Another unexplained yet key factor is the unusually severe congenital deformities—extensive loss of brain tissue, unusually smooth, wrinkleless brains, many calcium deposits, and smaller cerebellums—seen in the Brazilian microcephaly cases. These features are not characteristic of microcephaly caused by other pathogens, such as toxoplasmosis, cytomegalovirus, or rubella.

And, presuming that Zika virus indeed causes microcephaly, how or why is it able to cross the human placenta and enter the fetal brain? [In December 2015, the Pan American Health Organization reported that Zika virus RNA was identified by reverse transcription-polymerase chain reaction (RT-PCR) in amniotic fluid samples from two pregnant women whose fetuses were found to have microcephaly by prenatal ultrasound. Moreover, Zika virus RNA was identified in multiple fetal body tissues, including the brain of an infant with microcephaly (3).] Remarkably, only a handful of viruses cross the human placenta and infect the fetus with any notable frequency (4). These include rubella virus, cytomegalovirus, and HIV; none of which is related to Zika virus. Yellow fever, dengue, and West Nile viruses, which are related to Zika virus, are not known to harm embryos.
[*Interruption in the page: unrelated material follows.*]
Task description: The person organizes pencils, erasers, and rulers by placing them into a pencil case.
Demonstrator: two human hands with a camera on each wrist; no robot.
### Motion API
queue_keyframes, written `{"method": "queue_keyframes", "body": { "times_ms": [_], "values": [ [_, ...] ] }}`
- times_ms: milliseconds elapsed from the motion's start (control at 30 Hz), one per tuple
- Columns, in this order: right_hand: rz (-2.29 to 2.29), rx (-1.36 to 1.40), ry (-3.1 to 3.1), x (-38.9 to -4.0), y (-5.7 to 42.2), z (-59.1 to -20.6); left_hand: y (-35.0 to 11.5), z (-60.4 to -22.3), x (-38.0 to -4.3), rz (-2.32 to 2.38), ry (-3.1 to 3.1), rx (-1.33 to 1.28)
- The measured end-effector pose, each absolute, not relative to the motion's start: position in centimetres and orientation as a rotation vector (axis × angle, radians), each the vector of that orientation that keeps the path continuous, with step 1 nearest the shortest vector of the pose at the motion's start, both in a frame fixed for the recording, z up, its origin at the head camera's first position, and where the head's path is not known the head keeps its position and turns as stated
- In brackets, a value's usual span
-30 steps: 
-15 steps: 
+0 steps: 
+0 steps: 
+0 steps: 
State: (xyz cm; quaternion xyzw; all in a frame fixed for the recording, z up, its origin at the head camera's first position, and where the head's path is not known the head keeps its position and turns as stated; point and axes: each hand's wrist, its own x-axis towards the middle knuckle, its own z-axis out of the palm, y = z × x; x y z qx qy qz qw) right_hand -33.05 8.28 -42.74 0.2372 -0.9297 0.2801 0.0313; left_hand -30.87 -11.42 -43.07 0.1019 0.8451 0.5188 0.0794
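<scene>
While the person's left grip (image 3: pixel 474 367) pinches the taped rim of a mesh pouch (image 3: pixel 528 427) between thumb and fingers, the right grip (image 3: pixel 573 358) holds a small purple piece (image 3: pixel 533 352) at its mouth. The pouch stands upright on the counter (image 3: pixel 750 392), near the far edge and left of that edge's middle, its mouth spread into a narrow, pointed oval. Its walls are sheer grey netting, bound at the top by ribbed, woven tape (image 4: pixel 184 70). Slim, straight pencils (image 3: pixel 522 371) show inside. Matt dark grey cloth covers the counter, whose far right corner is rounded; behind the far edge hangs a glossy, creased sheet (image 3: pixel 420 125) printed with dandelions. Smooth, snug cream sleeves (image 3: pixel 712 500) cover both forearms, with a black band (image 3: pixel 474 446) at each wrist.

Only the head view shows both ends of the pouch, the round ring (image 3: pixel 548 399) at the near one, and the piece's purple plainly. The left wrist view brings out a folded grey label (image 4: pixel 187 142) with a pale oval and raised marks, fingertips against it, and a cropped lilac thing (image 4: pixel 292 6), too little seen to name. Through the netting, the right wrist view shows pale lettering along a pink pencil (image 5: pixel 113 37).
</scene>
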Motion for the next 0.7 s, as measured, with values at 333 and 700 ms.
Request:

Since most Zika virus infections are either asymptomatic, or present with flu-like symptoms that mimic other infections, a rapid diagnostic test for Zika infection is needed to accurately measure the prevalence of the virus in a population, and to measure its spread. Such a test might also help sort out whether the Brazilian microcephaly cases indeed have been due to Zika, rather than to another virus, such as the related dengue virus. Efforts are currently underway to develop Zika-specific immunological reagents for these purposes.
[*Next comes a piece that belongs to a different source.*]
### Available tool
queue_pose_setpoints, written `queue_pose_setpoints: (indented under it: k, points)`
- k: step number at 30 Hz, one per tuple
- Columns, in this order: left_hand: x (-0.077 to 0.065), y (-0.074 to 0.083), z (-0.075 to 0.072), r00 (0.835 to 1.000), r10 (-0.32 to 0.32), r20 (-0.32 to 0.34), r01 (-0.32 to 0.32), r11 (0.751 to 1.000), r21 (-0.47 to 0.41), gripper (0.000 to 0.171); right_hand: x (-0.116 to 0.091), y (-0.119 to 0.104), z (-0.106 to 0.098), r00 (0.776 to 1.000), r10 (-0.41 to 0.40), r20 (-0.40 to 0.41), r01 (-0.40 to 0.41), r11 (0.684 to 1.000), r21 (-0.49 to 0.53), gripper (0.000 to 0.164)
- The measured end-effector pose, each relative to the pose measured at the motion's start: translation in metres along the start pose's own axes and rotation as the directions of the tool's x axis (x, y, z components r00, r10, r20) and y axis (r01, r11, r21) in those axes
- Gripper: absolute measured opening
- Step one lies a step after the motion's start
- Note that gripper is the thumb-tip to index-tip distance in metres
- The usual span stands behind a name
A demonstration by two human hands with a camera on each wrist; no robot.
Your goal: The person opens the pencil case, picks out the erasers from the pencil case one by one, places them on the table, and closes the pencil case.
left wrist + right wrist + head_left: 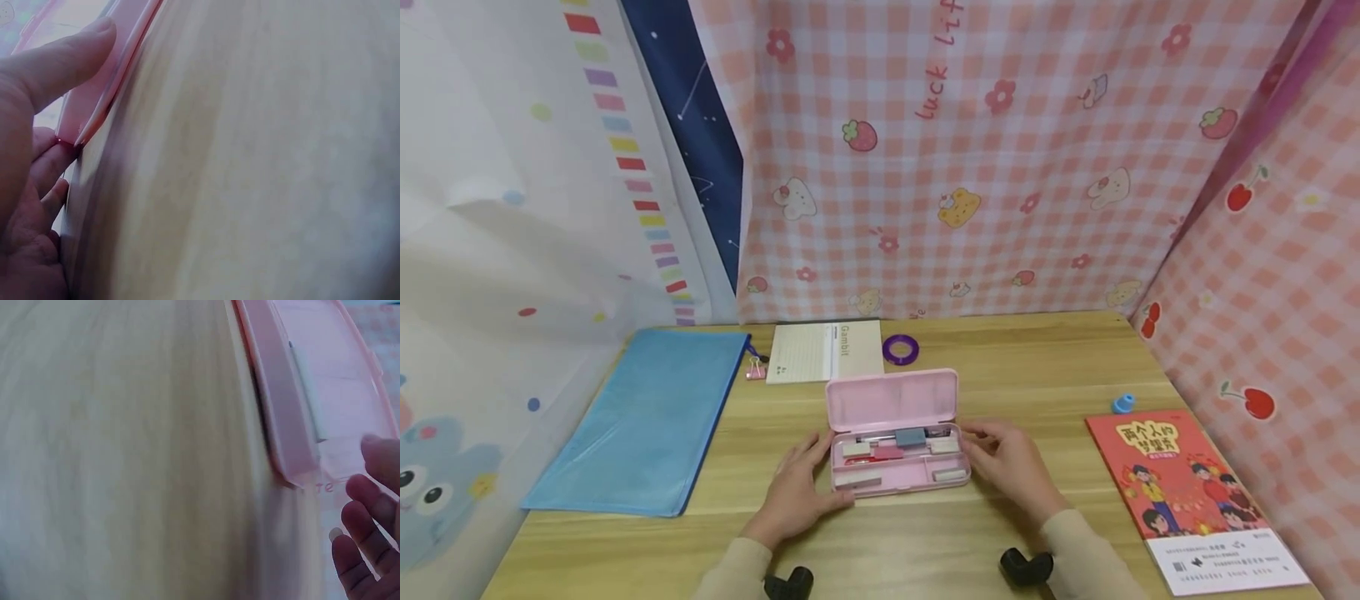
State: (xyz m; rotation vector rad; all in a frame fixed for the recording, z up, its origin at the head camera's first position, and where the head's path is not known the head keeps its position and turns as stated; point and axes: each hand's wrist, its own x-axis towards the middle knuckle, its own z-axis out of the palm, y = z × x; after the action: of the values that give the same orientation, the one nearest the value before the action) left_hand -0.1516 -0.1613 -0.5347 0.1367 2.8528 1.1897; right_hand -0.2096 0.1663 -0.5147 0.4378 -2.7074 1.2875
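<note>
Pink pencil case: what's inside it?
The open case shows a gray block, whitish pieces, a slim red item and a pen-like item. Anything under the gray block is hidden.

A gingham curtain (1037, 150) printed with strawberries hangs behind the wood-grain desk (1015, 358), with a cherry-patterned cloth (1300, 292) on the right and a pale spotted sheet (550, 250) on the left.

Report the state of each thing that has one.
Pink pencil case, open, lid raised.
Left hand, touching the case's left end.
Right hand, at the case's right end.
Blue folder, lying flat.
Notepad, lying flat.
Red book, closed.
Purple ring, lying flat.
Pink clip, too small to tell.
</note>
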Motion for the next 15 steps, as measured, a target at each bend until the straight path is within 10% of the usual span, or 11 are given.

Vaccine researchers say that a vaccine against Zika virus may be available for testing by the end of 2016. But, even if the vaccine were effective, how long might it take for it to gain approval?

Meanwhile, an increasing, but still small number of Zika virus infections are being detected in the continental United States. With the exception of the Texas case noted above, all cases have thus far involved travelers who recently returned from overseas. Thus, with the exception of the Texas case, there is no evidence yet for local transmission here. But that well might change as summer approaches.
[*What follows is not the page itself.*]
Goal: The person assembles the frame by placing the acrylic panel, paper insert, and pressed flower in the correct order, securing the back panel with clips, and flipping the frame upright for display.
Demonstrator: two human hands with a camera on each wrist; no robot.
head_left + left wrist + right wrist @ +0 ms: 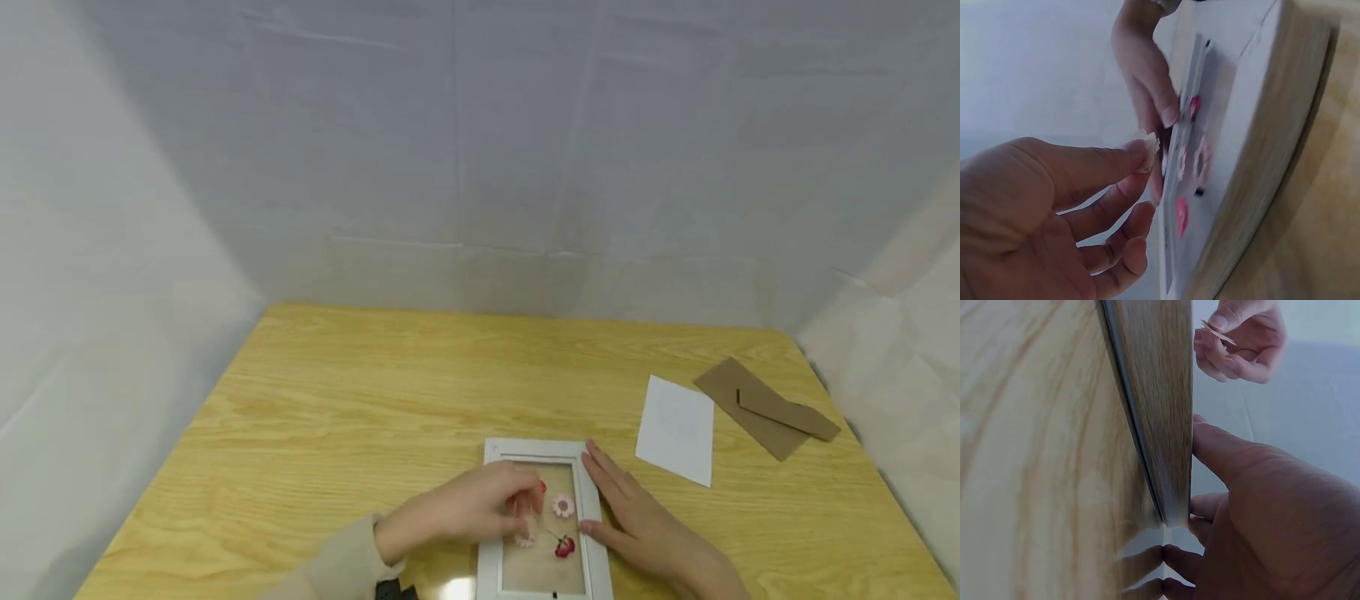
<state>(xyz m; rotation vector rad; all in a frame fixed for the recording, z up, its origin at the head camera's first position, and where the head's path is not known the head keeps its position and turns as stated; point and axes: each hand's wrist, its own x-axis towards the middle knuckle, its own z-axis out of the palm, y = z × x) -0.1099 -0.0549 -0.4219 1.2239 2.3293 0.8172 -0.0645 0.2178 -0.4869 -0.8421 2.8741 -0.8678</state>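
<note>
My left hand (pixel 491 504) is above the left half of a white picture frame (pixel 594 500). Between its thumb and forefinger it pinches a small pale dried flower (pixel 1149 150), seen edge-on as thin petals in the right wrist view. Inside the frame lie a pink daisy-like flower (pixel 562 505), a dark red flower (pixel 565 547) with a stem, and another pale pink flower (pixel 525 539). A bit of red shows past the left fingers. My right hand (pixel 645 525) rests along the frame's right side, fingers extended, thumb at the edge.
Right of the frame lies a white sheet of paper (pixel 675 429). Beyond it is a brown backing board (pixel 750 404) with a stand leg across it. The wooden table (pixel 360 392) is bordered by hanging white sheets (pixel 450 167) at the back and sides.
</note>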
So, Zika now joins Lyme, West Nile, Chagas, dengue, and chikungunya on the list of recently emergent arthropod-borne diseases. Still, as we’ve noted, it is not yet clear how much of a threat Zika virus actually poses. Regardless, until that is known, it will be necessary to prepare for the worst. Even if the threat of Zika has been vastly overblown, progress towards its containment will pay important dividends in the containment of established threats, such as dengue and chikungunya.

And, if Zika is indeed a dangerous pathogen that is responsible for severe birth defects, then current conditions—global warming, more people traveling worldwide on jet airliners, cities in tropical countries becoming larger and ever more crowded—don’t portend well for the future. Stand by for new developments.

References:

1. The Struggle Against Yellow Fever: Featuring Walter Reed and Max Theiler, Posted on the blog May 13, 2014.

2. Foy, B.D., K. C. Kobylinski, J.L. Foy, et al., 2011. Probable Non–Vector-borne Transmission of Zika Virus, Colorado, USA, Emerg Infect Dis. 17: 880–882.

3. Pan American Health Organization. Neurological syndrome, congenital malformations, and Zika virus infection. Implications for public health in the Americas—epidemiological alert. Washington DC: World Health Organization, Pan American Health Organization; 2015. This paper is in Spanish.

4. Norkin, L.C., Virology: Molecular Biology and Pathogenesis, ASM Press, 2010.